+++ Supplied entries

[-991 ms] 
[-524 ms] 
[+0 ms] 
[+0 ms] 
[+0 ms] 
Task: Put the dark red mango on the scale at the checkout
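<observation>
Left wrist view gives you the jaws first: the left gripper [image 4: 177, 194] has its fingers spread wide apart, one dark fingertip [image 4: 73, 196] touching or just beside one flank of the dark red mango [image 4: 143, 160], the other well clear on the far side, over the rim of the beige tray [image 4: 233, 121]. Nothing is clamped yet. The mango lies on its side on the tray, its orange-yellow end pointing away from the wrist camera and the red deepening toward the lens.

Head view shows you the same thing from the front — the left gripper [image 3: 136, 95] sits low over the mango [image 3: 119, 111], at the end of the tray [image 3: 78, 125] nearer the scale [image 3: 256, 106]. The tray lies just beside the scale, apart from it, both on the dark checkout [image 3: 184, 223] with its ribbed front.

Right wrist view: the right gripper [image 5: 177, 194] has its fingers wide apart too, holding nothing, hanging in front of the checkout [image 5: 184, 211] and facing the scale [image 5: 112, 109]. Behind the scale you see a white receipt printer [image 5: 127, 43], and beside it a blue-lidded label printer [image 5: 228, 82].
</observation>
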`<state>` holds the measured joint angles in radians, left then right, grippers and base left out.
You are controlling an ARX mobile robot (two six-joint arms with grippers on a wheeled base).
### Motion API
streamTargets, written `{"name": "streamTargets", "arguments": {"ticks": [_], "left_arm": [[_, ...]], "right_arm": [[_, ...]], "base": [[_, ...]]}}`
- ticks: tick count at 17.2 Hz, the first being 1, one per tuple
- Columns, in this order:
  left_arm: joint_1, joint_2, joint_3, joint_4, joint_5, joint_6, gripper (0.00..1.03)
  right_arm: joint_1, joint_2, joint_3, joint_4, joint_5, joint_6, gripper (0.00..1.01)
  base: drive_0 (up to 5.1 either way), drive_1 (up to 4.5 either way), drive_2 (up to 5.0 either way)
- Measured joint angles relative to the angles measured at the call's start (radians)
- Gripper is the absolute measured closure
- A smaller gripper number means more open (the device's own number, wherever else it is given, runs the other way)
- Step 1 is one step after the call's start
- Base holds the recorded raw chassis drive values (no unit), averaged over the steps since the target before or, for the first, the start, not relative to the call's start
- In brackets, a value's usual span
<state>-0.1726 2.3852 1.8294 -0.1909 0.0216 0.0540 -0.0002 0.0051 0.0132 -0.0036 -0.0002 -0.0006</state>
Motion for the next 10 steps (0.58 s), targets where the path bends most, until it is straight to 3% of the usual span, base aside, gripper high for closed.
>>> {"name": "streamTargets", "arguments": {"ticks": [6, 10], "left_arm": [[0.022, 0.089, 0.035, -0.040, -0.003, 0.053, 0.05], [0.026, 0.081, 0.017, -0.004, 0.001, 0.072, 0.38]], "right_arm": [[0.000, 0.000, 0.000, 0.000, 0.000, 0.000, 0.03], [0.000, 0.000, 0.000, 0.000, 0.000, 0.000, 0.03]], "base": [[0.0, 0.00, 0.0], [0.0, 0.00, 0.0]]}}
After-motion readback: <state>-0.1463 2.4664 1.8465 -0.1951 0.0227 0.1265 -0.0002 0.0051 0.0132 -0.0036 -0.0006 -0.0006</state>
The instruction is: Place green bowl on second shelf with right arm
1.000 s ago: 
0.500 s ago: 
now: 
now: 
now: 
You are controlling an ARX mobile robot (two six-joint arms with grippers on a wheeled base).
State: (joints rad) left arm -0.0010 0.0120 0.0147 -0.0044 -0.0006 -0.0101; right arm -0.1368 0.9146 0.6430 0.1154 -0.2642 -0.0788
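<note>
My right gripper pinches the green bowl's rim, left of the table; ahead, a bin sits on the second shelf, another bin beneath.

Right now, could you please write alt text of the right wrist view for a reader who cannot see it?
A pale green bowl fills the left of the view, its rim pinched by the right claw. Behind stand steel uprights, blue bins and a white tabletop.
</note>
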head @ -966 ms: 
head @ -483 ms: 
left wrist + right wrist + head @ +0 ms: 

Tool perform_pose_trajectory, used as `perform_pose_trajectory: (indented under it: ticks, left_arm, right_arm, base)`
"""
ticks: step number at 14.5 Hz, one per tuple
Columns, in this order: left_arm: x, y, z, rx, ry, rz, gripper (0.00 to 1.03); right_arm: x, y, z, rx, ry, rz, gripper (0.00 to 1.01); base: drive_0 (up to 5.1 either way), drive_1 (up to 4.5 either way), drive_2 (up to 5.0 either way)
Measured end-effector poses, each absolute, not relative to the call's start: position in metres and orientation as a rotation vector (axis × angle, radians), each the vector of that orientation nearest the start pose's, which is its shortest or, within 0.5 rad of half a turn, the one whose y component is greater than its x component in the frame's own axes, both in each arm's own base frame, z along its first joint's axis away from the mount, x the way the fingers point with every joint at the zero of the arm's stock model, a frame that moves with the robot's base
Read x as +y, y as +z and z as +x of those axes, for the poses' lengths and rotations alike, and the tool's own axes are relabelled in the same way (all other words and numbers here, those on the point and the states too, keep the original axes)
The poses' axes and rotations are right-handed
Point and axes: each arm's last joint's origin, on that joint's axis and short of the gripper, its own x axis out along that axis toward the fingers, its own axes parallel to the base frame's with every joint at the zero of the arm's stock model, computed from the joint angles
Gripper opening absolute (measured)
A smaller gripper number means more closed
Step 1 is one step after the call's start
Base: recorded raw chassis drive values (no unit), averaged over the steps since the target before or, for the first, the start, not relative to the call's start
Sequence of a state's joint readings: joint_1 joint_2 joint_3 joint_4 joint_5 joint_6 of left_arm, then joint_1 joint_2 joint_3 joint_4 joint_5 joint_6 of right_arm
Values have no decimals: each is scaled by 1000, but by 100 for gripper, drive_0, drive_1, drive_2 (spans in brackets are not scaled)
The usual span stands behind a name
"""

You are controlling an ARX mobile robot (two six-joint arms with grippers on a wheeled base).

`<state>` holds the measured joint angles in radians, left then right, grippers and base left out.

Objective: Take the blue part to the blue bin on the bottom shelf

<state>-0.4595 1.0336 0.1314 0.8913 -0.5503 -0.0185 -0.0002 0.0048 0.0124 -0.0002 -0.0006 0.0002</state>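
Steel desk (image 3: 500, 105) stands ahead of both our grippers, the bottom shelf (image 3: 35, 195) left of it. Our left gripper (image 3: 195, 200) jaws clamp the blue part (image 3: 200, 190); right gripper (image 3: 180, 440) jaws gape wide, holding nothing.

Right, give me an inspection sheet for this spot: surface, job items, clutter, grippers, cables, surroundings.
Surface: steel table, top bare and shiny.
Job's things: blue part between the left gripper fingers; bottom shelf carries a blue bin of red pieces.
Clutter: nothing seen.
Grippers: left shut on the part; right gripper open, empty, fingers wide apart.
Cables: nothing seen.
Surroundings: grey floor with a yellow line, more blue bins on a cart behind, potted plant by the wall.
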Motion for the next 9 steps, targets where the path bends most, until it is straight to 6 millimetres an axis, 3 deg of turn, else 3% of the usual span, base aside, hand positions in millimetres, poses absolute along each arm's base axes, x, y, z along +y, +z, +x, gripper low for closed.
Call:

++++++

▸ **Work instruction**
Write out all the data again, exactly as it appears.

▸ **Answer for the task**
[-991 ms] 
[-524 ms] 
[+0 ms] 
[+0 ms] 
[+0 ms] 
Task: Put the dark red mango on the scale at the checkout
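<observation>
Left wrist view gives you the jaws first: the left gripper [image 4: 177, 194] has its fingers spread wide apart, one dark fingertip [image 4: 73, 196] touching or just beside one flank of the dark red mango [image 4: 143, 160], the other well clear on the far side, over the rim of the beige tray [image 4: 233, 121]. Nothing is clamped yet. The mango lies on its side on the tray, its orange-yellow end pointing away from the wrist camera and the red deepening toward the lens.

Head view shows you the same thing from the front — the left gripper [image 3: 136, 95] sits low over the mango [image 3: 119, 111], at the end of the tray [image 3: 78, 125] nearer the scale [image 3: 256, 106]. The tray lies just beside the scale, apart from it, both on the dark checkout [image 3: 184, 223] with its ribbed front.

Right wrist view: the right gripper [image 5: 177, 194] has its fingers wide apart too, holding nothing, hanging in front of the checkout [image 5: 184, 211] and facing the scale [image 5: 112, 109]. Behind the scale you see a white receipt printer [image 5: 127, 43], and beside it a blue-lidded label printer [image 5: 228, 82].
</observation>
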`<state>` holds the measured joint angles in radians, left then right, grippers and base left out.
You are controlling an ARX mobile robot (two six-joint arms with grippers on a wheeled base).
### Motion API
streamTargets, written `{"name": "streamTargets", "arguments": {"ticks": [_], "left_arm": [[_, ...]], "right_arm": [[_, ...]], "base": [[_, ...]]}}`
- ticks: tick count at 17.2 Hz, the first being 1, one per tuple
- Columns, in this order:
  left_arm: joint_1, joint_2, joint_3, joint_4, joint_5, joint_6, gripper (0.00..1.03)
  right_arm: joint_1, joint_2, joint_3, joint_4, joint_5, joint_6, gripper (0.00..1.01)
  base: drive_0 (up to 5.1 either way), drive_1 (up to 4.5 either way), drive_2 (up to 5.0 either way)
- Measured joint angles relative to the angles measured at the call's start (radians)
- Gripper is the absolute measured closure
- A smaller gripper number means more open (the device's own number, wherever else it is given, runs the other way)
- Step 1 is one step after the call's start
- Base holds the recorded raw chassis drive values (no unit), averaged over the steps since the target before or, for the first, the start, not relative to the call's start
- In brackets, a value's usual span
<state>-0.1726 2.3852 1.8294 -0.1909 0.0216 0.0540 -0.0002 0.0051 0.0132 -0.0036 -0.0002 -0.0006</state>
Motion for the next 10 steps (0.58 s), targets where the path bends most, until it is straight to 3% of the usual span, base aside, gripper high for closed.
>>> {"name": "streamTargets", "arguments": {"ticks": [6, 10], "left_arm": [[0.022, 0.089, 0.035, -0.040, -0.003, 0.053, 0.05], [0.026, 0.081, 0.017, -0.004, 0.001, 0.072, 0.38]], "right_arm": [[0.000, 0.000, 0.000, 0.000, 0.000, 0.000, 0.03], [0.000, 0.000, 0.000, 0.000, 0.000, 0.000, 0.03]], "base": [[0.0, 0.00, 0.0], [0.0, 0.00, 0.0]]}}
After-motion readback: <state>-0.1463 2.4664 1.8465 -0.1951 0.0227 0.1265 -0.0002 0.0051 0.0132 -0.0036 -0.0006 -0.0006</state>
The instruction is: Place green bowl on second shelf with right arm
1.000 s ago: 
0.500 s ago: 
now: 
now: 
now: 
You are controlling an ARX mobile robot (two six-joint arms with grippers on a wheeled base).
State: (joints rad) left arm -0.0010 0.0120 0.0147 -0.0044 -0.0006 -0.0101; right arm -0.1368 0.9146 0.6430 0.1154 -0.2642 -0.0788
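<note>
My right gripper pinches the green bowl's rim, left of the table; ahead, a bin sits on the second shelf, another bin beneath.

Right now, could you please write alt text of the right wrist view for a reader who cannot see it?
A pale green bowl fills the left of the view, its rim pinched by the right claw. Behind stand steel uprights, blue bins and a white tabletop.
</note>
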head @ -966 ms: 
head @ -483 ms: 
left wrist + right wrist + head @ +0 ms: 

Tool perform_pose_trajectory, used as `perform_pose_trajectory: (indented under it: ticks, left_arm, right_arm, base)`
"""
ticks: step number at 14.5 Hz, one per tuple
Columns, in this order: left_arm: x, y, z, rx, ry, rz, gripper (0.00 to 1.03); right_arm: x, y, z, rx, ry, rz, gripper (0.00 to 1.01); base: drive_0 (up to 5.1 either way), drive_1 (up to 4.5 either way), drive_2 (up to 5.0 either way)
Measured end-effector poses, each absolute, not relative to the call's start: position in metres and orientation as a rotation vector (axis × angle, radians), each the vector of that orientation nearest the start pose's, which is its shortest or, within 0.5 rad of half a turn, the one whose y component is greater than its x component in the frame's own axes, both in each arm's own base frame, z along its first joint's axis away from the mount, x the way the fingers point with every joint at the zero of the arm's stock model, a frame that moves with the robot's base
Read x as +y, y as +z and z as +x of those axes, for the poses' lengths and rotations alike, and the tool's own axes are relabelled in the same way (all other words and numbers here, those on the point and the states too, keep the original axes)
The poses' axes and rotations are right-handed
Point and axes: each arm's last joint's origin, on that joint's axis and short of the gripper, its own x axis out along that axis toward the fingers, its own axes parallel to the base frame's with every joint at the zero of the arm's stock model, computed from the joint angles
Gripper opening absolute (measured)
A smaller gripper number means more closed
Step 1 is one step after the call's start
Base: recorded raw chassis drive values (no unit), averaged over the steps since the target before or, for the first, the start, not relative to the call's start
Sequence of a state's joint readings: joint_1 joint_2 joint_3 joint_4 joint_5 joint_6 of left_arm, then joint_1 joint_2 joint_3 joint_4 joint_5 joint_6 of right_arm
Values have no decimals: each is scaled by 1000, but by 100 for gripper, drive_0, drive_1, drive_2 (spans in brackets are not scaled)
The usual span stands behind a name
"""

You are controlling an ARX mobile robot (two six-joint arms with grippers on a wheeled base).

`<state>` holds the measured joint angles in radians, left then right, grippers and base left out.

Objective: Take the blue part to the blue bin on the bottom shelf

<state>-0.4595 1.0336 0.1314 0.8913 -0.5503 -0.0185 -0.0002 0.0048 0.0124 -0.0002 -0.0006 0.0002</state>
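Steel desk (image 3: 500, 105) stands ahead of both our grippers, the bottom shelf (image 3: 35, 195) left of it. Our left gripper (image 3: 195, 200) jaws clamp the blue part (image 3: 200, 190); right gripper (image 3: 180, 440) jaws gape wide, holding nothing.

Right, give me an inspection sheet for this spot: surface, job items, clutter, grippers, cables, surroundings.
Surface: steel table, top bare and shiny.
Job's things: blue part between the left gripper fingers; bottom shelf carries a blue bin of red pieces.
Clutter: nothing seen.
Grippers: left shut on the part; right gripper open, empty, fingers wide apart.
Cables: nothing seen.
Surroundings: grey floor with a yellow line, more blue bins on a cart behind, potted plant by the wall.
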Motion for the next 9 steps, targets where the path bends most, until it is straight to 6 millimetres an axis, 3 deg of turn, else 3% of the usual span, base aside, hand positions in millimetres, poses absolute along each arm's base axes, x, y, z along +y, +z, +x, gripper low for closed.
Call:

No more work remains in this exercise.